**ABOUT THIS EXERCISE:**
Please return every line of the records below that holds the word "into".

======== DATA TO USE ========

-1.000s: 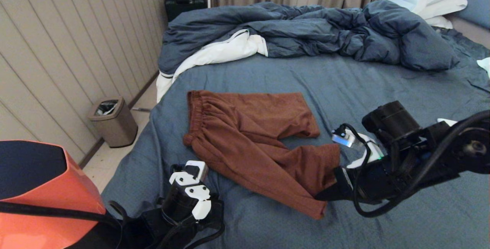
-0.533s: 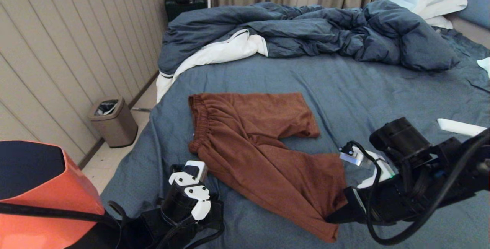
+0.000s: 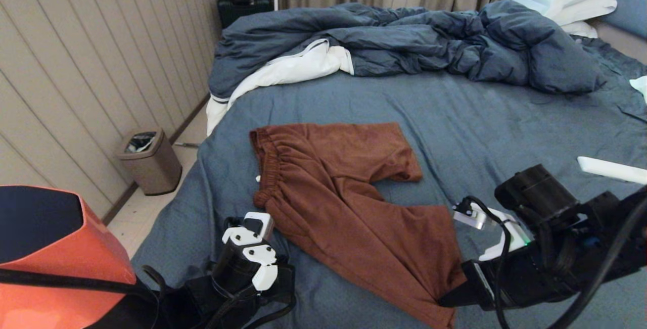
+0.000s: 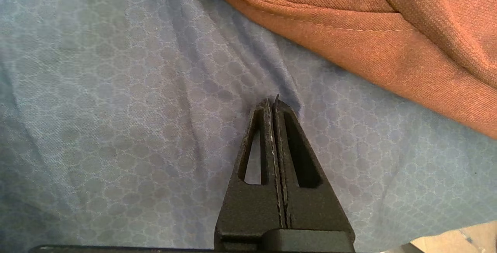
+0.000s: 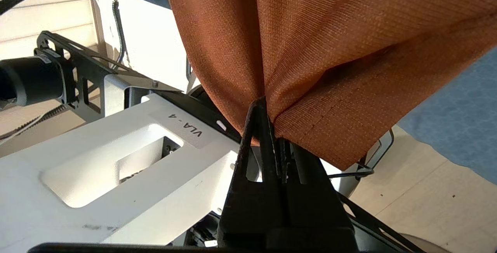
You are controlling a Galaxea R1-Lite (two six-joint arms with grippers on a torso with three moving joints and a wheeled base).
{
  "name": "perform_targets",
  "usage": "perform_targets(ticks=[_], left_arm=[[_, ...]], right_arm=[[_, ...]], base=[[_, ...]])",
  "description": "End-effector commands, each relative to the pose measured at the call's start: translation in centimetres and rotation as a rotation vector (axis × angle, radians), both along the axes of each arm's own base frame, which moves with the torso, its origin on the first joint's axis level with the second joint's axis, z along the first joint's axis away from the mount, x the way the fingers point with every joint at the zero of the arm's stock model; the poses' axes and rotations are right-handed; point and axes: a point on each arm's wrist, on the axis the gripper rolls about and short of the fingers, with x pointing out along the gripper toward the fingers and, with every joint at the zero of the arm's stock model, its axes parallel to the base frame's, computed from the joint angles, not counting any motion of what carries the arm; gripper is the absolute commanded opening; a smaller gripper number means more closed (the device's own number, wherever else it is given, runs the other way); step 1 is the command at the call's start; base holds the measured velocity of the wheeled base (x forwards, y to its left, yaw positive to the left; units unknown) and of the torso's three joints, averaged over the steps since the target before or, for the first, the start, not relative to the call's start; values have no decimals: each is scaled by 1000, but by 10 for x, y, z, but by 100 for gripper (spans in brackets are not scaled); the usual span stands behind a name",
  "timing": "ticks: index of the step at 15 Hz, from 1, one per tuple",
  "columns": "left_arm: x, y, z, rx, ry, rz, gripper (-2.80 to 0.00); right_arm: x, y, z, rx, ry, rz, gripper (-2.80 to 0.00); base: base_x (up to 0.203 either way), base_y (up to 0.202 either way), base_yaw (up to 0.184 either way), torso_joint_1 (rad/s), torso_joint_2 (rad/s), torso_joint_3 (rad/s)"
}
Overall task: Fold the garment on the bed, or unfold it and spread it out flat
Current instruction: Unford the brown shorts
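Rust-brown shorts (image 3: pixel 349 202) lie spread on the slate-blue sheet of the bed (image 3: pixel 495 116), waistband toward the robot's left, legs toward its right. The right gripper (image 5: pixel 271 128) is clamped on the hem of the nearer leg — fabric bunches between its fingers, lifted at the bed's near edge. The left gripper (image 4: pixel 273 105) rests pinched together, empty, on the sheet just beside the shorts — not touching them.
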Motion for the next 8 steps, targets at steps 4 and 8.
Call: perform_targets(ticks=[4,8], left_arm=[[0,0,1,-8,-6,3,-280],[0,0,2,-10,-8,3,-280]], right_arm=[[-2,1,4,5,-60,-7,0],[-3,-1,11,17,-90,-13,0]], base=[[0,0,0,0,0,0],[0,0,0,0,0,0]])
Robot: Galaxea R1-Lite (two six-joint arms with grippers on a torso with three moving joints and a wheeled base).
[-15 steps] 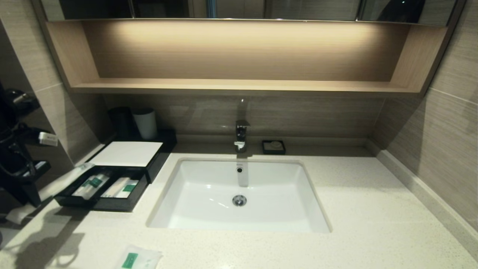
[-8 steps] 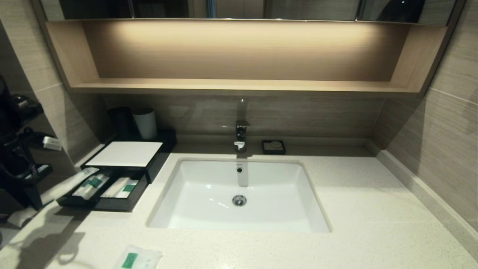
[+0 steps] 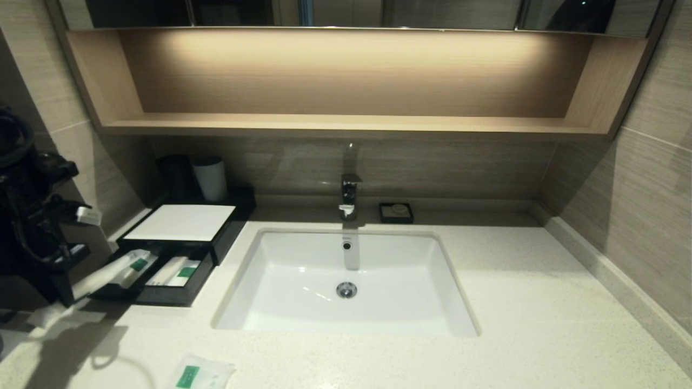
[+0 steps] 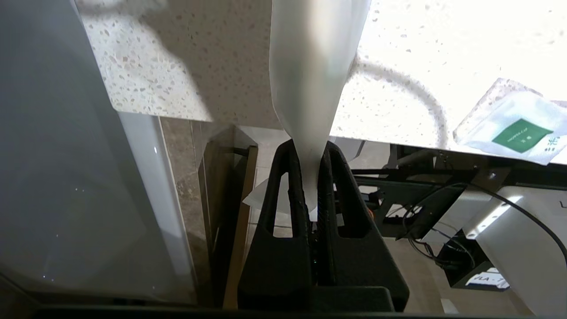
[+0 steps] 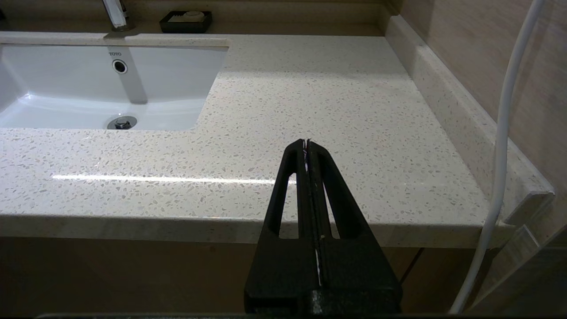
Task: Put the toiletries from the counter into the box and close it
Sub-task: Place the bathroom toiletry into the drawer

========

**RESPONSE:**
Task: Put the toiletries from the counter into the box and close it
Sub-task: Place the bathroom toiletry into the drawer

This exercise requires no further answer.